I went to my scheduled doctor's appointment today. It's a routine diabetes appointment to see how I'm doing with blood sugars, etc. Whenever I go to see her, I seem to have a list of honey-do items. First, my blood sugar has been good and not good. I have gone in this cycle of a little high to really high in the morning and then, by the time I have dinner, I'm super low if I have exercised. And when it's low, I eat glucose or something else to get it up. My doctor is concerned and said I may need to stop doing Jenny Craig. She's going to have me work with a diabetes nurse specialist to monitor me and see what we can do to work with it. I really want to continue because I do like the personal accountability to another person. If Kaiser (my insurance plan) can offer me something similar for the same price, I would do that with them but I just don't know if that's an option. I think I'll talk to the specialist about it when we chat.
While with my doctor, I talked to her about two other issues as well - the pain in my leg and G.I. issues I have been having. In regards to the leg pain, I told her it's been a year and a half and I have been trying to push through the pain but it practically puts me in tears when I'm exercising and it was not better at even my lightest weight. We reviewed my records and I have had blood work, saw a physical medicine doctor, did physical therapy, got tested with a neurologist, saw a rheumatologist and underwent a year of work with an acupuncturist. We've obviously tried a lot but I told her it's just awful to live with. People who see me walking down the hallway at work don't know the pain I go through because I seem to mask it pretty well. Trust me, though, it's very painful. So she has advised me to see the physical medicine doctor again to go to the next level. That might include a MRI or more but that will be up to the physical medicine doctor.
Then, we talked about my G.I. issues. Without going into too much detail because it's way beyond TMI, I had seen a G.I. specialist a few months ago, almost went into surgery until we found another solution and am still having some issues. Looking at the notes from that specialist, my doctor told me I now need to go back to her because that original doctor wanted to do a colonoscopy on me if things have not gotten better. From the people I know who have had it, the worst part of a colonoscopy is the preparation for it because they pretty much knock you out for the procedure but the couple of days beforehand are hard. Oh joy!
For good measure, my doctor ended the appointment by telling me that I also needed to get my first mammogram.
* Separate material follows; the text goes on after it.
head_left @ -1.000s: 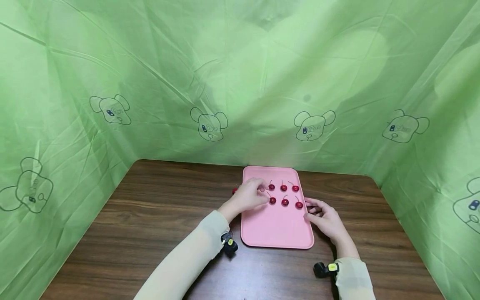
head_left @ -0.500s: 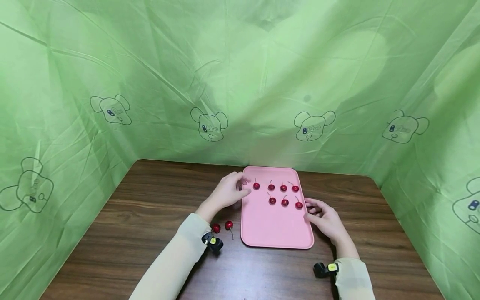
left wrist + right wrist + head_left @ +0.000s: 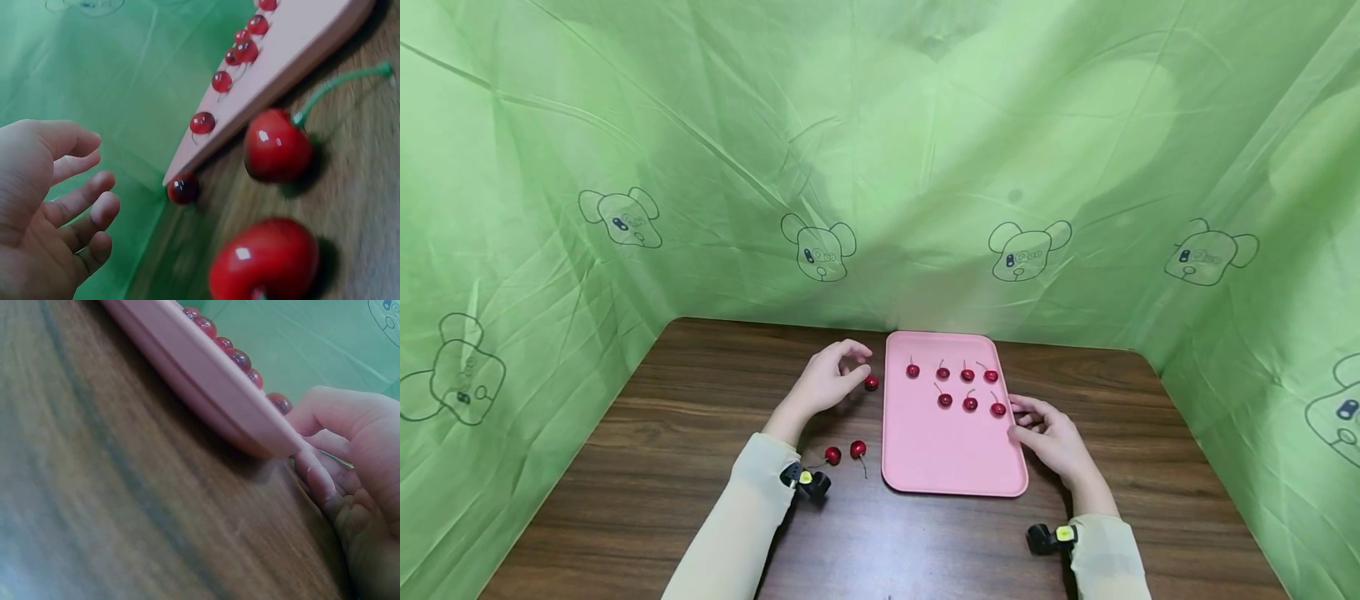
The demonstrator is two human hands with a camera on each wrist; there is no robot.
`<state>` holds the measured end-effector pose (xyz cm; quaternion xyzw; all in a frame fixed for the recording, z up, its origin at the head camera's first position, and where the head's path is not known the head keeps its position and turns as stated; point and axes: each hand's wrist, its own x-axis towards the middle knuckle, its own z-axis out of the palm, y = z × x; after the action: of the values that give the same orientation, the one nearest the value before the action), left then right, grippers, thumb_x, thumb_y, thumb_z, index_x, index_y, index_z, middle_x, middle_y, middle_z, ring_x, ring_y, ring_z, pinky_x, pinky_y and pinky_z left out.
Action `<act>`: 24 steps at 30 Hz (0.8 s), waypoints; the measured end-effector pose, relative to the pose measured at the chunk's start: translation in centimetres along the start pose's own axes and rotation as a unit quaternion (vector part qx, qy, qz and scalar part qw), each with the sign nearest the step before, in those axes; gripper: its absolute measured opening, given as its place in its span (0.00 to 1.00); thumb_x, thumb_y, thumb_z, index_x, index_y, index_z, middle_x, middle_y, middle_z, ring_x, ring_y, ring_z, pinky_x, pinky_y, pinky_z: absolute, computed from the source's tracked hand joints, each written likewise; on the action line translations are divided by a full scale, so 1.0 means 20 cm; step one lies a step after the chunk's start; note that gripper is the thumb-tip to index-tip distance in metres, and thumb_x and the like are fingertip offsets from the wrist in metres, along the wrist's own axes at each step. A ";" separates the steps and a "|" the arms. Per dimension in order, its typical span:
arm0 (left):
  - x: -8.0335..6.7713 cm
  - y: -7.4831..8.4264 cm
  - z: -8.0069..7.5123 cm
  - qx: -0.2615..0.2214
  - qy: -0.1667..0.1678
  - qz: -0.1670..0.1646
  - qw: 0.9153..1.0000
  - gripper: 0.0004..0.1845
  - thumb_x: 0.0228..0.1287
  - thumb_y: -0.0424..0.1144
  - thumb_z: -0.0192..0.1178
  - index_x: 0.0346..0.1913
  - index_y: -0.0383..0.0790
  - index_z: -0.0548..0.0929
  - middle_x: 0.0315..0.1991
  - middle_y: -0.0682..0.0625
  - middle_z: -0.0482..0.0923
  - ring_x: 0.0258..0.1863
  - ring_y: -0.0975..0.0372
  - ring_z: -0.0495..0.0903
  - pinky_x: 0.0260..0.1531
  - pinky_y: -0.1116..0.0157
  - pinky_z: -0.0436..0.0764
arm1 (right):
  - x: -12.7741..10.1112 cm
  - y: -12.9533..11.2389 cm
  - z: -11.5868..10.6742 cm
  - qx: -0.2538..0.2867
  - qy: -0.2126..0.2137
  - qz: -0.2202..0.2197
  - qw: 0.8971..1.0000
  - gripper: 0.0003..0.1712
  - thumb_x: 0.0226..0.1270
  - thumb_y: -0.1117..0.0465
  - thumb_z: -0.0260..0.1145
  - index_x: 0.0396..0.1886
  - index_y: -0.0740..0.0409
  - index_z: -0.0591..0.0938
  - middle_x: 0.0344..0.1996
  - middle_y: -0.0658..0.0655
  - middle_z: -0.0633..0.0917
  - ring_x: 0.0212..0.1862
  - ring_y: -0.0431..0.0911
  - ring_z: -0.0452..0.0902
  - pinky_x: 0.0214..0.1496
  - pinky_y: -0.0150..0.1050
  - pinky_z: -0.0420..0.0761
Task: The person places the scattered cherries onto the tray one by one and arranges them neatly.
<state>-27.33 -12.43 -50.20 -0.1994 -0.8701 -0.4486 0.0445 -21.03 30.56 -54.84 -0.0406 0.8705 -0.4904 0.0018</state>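
Note:
My left hand (image 3: pixel 835 375) hovers over the table just left of the pink tray (image 3: pixel 951 458), its fingers loosely bent and holding nothing. Right by its thumb lies a cherry (image 3: pixel 871 382), on the wood close to the tray's left rim. Two more cherries, one (image 3: pixel 832 456) beside my left wrist and one (image 3: pixel 858 450) nearer the tray, appear large in the left wrist view. On the tray, a far row of several cherries (image 3: pixel 967 376) stands behind a nearer row of three (image 3: pixel 970 404). My right hand (image 3: pixel 1052 437) holds the tray's right rim between thumb and fingers.
Beneath everything is a dark brown wooden table (image 3: pixel 700 417). A green curtain (image 3: pixel 925 167) with mouse-head drawings surrounds its back and sides. The tray's low raised rim (image 3: pixel 206 369) shows in the right wrist view.
My left hand has drawn back leftward from over the tray to the table cherry. A cherry it had covered now shows at the far row's left end. The right hand has stayed put.

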 end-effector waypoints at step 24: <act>-0.03 -0.22 0.04 0.004 -0.051 -0.017 0.999 0.20 0.67 0.38 0.77 0.59 0.42 0.87 0.50 0.48 0.87 0.30 0.64 0.79 0.38 0.63 0.80 | 0.00 0.00 0.00 -0.019 0.004 0.001 1.000 0.32 0.69 0.64 0.78 0.72 0.61 0.82 0.57 0.62 0.89 0.50 0.46 0.80 0.48 0.32 0.78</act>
<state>-28.40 -14.27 -54.16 -0.2070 -0.8764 -0.4348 -0.0067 -21.08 30.54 -54.94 -0.0372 0.8797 -0.4741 -0.0022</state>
Talk about feeling completely invaded!! It actually made me chuckle at the end of the appointment because I'm also still recovering from pink eye. I looked at the doctor and gave her my best "seriously??" look. She laughed, too, and apologized. Oh well. I will do whatever it is I need to do to feel better and live as healthfully as I possibly can. I am dealing with issues of whether or not I have caused this and starting to blame myself. Then I saw the best few minutes on Dr. Oz this afternoon. I was just switching the channels but they had a woman psychologist talking about how we say awful things to ourselves by calling ourselves fat or berating ourselves in some way. Here's a link to what she said. One thing that really jumped out at me is that she said if it's not something you would say to your child or another loved one in your family, then you don't get to say it to yourself. Period. I know this takes practice and it will be a habit that's developed over time, but she is one hundred percent right about that. Why do I get to talk to myself negatively if I don't do it to other people? Obviously I'm not going to treat other people horribly so that I can treat myself that way, so the change has to be within me. This is a lifelong journey for me but a huge part of that journey is treating myself better internally. I'm totally open to that and understand deeply that the change comes from within before it can be fully developed on the outside. My problem is remembering that in the moment and not after the fact. I need to work on methods I can use to combat the negative self-talk on the occasions it does come up.